Giannis Antetokounmpo had just turned 20 years old and was starting to show glimpses of real promise in his second season with the Milwaukee Bucks.
Though at the time averaging just 11.7 points per game on a Bucks team still searching for its identity, Antetokounmpo had begun to firmly plant his flag in Milwaukee as the future of the franchise. The potential progressed to production to the point where earlier in the season, then Bucks coach Jason Kidd simply had no choice but to insert the gangly forward into the starting lineup.
That day in London, Antetokounmpo started opposite Carmelo Anthony and took over from the jump.
- A 17-footer on Milwaukee's first possession.
- An and-one dunk in transition on Anthony.
- An alley-oop dunk on a fastbreak to make it 12-0 Bucks.
He scored nine of his 16 points in the opening frame as the Bucks galloped out to a 31-13 lead they would never relinquish.

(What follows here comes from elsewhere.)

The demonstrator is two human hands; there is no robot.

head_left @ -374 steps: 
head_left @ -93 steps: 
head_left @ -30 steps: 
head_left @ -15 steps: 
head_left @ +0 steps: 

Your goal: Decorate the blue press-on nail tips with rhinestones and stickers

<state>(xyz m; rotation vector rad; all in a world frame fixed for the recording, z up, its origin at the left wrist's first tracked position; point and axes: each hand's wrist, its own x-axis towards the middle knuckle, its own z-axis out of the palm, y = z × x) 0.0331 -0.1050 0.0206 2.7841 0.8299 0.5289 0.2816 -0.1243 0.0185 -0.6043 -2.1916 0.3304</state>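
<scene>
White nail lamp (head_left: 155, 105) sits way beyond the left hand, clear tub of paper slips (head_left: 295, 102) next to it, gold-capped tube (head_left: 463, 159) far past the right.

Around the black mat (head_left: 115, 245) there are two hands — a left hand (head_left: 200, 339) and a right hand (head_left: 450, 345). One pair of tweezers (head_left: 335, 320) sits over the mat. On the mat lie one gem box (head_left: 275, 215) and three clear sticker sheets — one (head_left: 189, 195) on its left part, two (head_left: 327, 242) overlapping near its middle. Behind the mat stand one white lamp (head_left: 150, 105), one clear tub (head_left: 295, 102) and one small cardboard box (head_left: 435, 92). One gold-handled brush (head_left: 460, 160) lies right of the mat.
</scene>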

Although Anthony eventually found his rhythym, it was far too late.
MORE: Can anyone catch Giannis and the Bucks?
While it's hyperbole to declare that outing as any true statement game in the grander sense of his impending arrival as an NBA A-lister, it does serve as a perfectl suitable snapshot for his growth over the last five years and the ultimate realization of his immense potential. The version of the Greek Freak that NBA fans flocking to Paris this week will see in person is both the same and yet entirely different than the one that wowed the crowd back in London.
Those momentary flashbulb moments from back in 2015 now happen seemingly every time down the floor as the fully-realized version of Antetokounmpo has established his place atop the NBA's superstar heirarchy.

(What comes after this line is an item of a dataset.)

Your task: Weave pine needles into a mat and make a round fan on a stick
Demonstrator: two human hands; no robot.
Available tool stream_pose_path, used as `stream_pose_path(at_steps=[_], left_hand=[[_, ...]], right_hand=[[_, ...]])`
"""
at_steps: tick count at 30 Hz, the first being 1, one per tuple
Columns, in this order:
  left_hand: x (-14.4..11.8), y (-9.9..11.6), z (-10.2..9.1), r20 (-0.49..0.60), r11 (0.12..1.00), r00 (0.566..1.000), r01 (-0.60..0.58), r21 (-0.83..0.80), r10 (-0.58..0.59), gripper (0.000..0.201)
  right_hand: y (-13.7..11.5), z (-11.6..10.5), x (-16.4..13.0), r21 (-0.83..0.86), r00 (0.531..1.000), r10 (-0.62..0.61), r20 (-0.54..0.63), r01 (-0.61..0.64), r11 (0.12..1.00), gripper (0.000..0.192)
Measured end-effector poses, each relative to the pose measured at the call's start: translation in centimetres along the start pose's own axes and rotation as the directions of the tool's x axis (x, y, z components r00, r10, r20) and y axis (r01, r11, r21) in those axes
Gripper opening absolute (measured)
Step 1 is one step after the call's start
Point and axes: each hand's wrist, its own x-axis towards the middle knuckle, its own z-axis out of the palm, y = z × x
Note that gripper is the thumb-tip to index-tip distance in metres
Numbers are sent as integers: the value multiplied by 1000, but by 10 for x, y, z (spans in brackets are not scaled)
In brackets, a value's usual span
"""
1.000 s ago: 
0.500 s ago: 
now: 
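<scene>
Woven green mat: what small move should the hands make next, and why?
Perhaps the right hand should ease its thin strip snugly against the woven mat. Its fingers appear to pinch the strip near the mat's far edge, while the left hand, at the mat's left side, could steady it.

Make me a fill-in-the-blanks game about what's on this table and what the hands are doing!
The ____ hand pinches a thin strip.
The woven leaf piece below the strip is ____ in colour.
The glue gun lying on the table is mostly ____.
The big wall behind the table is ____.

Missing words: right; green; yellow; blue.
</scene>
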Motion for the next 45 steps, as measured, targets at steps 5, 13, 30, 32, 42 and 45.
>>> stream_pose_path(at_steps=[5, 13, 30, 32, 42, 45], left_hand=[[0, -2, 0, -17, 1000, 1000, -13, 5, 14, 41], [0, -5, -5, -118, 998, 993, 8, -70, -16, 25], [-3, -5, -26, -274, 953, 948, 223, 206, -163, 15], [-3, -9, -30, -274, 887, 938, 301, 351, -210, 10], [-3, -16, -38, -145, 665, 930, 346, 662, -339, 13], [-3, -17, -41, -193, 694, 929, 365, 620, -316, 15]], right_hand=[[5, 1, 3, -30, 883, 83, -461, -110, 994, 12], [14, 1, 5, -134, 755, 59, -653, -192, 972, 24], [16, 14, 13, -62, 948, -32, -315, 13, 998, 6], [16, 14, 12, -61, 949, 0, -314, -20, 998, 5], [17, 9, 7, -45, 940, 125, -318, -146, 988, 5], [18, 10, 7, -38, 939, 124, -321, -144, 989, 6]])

The talent and production which resulted in his first MVP award last season has once again elevated to a whole new level, the latest lengthy Eurostep in his development from scintillating project to certified platinum.
MORE: What if Giannis really was only at 60% of his potential?

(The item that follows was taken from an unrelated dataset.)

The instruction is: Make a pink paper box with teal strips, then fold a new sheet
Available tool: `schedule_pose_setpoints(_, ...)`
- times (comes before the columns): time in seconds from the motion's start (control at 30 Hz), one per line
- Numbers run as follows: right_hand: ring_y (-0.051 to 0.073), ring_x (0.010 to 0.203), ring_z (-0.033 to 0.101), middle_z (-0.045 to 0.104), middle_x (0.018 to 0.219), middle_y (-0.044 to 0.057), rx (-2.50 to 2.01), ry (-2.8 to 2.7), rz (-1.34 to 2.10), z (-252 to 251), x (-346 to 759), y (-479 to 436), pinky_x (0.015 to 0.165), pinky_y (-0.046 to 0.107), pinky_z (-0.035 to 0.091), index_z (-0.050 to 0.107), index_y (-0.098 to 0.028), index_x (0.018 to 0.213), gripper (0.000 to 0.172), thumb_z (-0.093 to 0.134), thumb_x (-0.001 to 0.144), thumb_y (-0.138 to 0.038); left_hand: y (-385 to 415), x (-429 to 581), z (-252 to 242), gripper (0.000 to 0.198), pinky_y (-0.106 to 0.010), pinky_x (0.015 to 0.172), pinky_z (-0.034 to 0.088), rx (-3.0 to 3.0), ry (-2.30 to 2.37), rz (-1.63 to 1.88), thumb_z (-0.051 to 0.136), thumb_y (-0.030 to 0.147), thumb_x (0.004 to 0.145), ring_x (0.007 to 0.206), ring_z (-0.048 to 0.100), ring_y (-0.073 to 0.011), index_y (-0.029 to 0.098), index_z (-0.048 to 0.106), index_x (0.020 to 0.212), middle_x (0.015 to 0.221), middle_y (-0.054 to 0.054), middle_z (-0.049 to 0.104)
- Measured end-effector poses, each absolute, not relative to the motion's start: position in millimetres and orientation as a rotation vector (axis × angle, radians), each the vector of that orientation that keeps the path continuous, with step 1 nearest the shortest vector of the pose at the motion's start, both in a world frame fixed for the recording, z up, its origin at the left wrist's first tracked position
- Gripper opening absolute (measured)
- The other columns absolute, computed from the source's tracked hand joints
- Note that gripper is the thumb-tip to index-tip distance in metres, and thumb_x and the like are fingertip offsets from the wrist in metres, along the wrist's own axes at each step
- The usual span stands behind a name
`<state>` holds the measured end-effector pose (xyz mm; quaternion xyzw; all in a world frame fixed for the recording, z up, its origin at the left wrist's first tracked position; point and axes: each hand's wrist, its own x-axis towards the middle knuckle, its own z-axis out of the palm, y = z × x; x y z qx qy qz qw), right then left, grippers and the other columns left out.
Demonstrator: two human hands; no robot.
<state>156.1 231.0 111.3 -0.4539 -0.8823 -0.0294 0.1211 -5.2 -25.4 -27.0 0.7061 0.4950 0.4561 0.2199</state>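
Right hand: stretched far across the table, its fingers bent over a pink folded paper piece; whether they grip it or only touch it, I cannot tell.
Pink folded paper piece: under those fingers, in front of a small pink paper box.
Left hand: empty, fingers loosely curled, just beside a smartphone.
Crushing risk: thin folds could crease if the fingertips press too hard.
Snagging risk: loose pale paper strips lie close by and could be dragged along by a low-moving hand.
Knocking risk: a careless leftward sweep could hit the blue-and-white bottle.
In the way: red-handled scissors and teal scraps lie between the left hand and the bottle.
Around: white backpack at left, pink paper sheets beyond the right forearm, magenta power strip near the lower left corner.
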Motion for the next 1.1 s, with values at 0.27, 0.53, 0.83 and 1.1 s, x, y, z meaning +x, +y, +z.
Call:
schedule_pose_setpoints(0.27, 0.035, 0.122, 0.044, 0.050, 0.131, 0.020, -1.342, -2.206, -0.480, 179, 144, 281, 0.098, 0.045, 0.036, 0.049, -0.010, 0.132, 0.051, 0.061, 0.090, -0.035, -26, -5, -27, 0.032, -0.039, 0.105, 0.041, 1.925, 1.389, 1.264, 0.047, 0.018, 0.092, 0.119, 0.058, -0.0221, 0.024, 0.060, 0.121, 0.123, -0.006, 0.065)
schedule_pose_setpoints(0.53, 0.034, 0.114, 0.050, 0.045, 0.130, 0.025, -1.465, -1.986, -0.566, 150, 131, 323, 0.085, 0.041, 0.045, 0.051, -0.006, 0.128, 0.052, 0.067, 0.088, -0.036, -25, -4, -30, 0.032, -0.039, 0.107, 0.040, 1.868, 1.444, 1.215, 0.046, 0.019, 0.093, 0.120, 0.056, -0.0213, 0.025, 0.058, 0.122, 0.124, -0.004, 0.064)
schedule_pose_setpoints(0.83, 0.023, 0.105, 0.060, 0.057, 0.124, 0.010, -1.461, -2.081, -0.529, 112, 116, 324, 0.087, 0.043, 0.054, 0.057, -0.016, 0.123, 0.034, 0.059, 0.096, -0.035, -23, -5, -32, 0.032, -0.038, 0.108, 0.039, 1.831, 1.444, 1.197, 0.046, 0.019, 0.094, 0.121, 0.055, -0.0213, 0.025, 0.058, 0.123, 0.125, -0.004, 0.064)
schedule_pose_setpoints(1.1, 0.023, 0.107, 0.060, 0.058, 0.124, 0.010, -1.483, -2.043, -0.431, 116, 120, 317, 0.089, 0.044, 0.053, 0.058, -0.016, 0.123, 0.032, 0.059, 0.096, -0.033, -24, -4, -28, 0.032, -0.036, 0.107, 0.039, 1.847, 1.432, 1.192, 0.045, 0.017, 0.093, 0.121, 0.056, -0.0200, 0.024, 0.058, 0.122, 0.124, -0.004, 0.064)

Often times, a player's perceived growth has as much to do with greater opportunity and an increased role as it does with actual progress. That's not the case for Antetokounmpo who on a per-minute basis just keeps getting better with seemingly no end in sight.
Aside from the remarkable consistency, perhaps the most absurd component of his year-to-year improvement is the degree to which he's evolved this season as a volume scorer. After winning the MVP award, Giannis is now averaging nearly five points per 36 minutes more than he did a year ago which would represent the second-largest year-over-year increase of his entire career. The only other time he saw a bump like that, he ended up winning Most Improved Player.
To think that a reigning MVP could actually get that much better to the point where he legitimately could be considered a candidate for Most Improved should send R-rated shutters down the spines of every other team tasked with trying to slow him down.
For what it's worth, here's how Antetokounmpo's improvement on a per-36 basis stacks up with the last two forwards to win it:
- 2016-17 Antetokounmpo: +6.0 points, +1.1 rebounds, +1.1 assists
- 2018-19 Siakam: +6.5 points, +0.0 rebounds, +0.1 assists
- 2019-20 Antetokounmpo: +4.8 points, +1.4 rebounds, +0.1 assists
It's not THAT far off and that's before getting into his improvement as a 3-point shooter and the fact that he's threatening to finish with easily the highest Player Efficiency Rating of all-time.
Even if he doesn't win it (and let's be honest, he won't), I'd still make a case that he's worthy of finishing in the top 10 which no reigning MVP has ever done.
He does so many things on both ends of the floor that it's easy not to think of him as a dominant scorer in the same way we think about the likes of James Harden or Kevin Durant.
And yet that's exactly what he's become. Antetokounmpo is in the midst of one of the five most prolific per-minute scoring seasons in NBA history and stands a very real chance of finishing with a higher mark than any player not named Wilt Chamberlain.
The last time he took his talents across the pond, Antetokounmpo represented a lofty if not uncertain idea, an unsculpted block of marble mined from the richest deposits, but that offered up no guarantees of an eventual indelible masterpiece.
This time around, he arrives as a sculpted and refined marvel worthy of inclusion in the finest art galleries that Paris has to offer. But he also remains a work in progress.
Watching Antetokounmpo work on his craft in the world's most artistic city is the NBA equalivalent of showing up to the Louvre to watch ancient Greek artist Alexandros of Antioch put the finishing touches on 'Venus de Milo', considered by many the most famous piece of art ever to originate from Greece.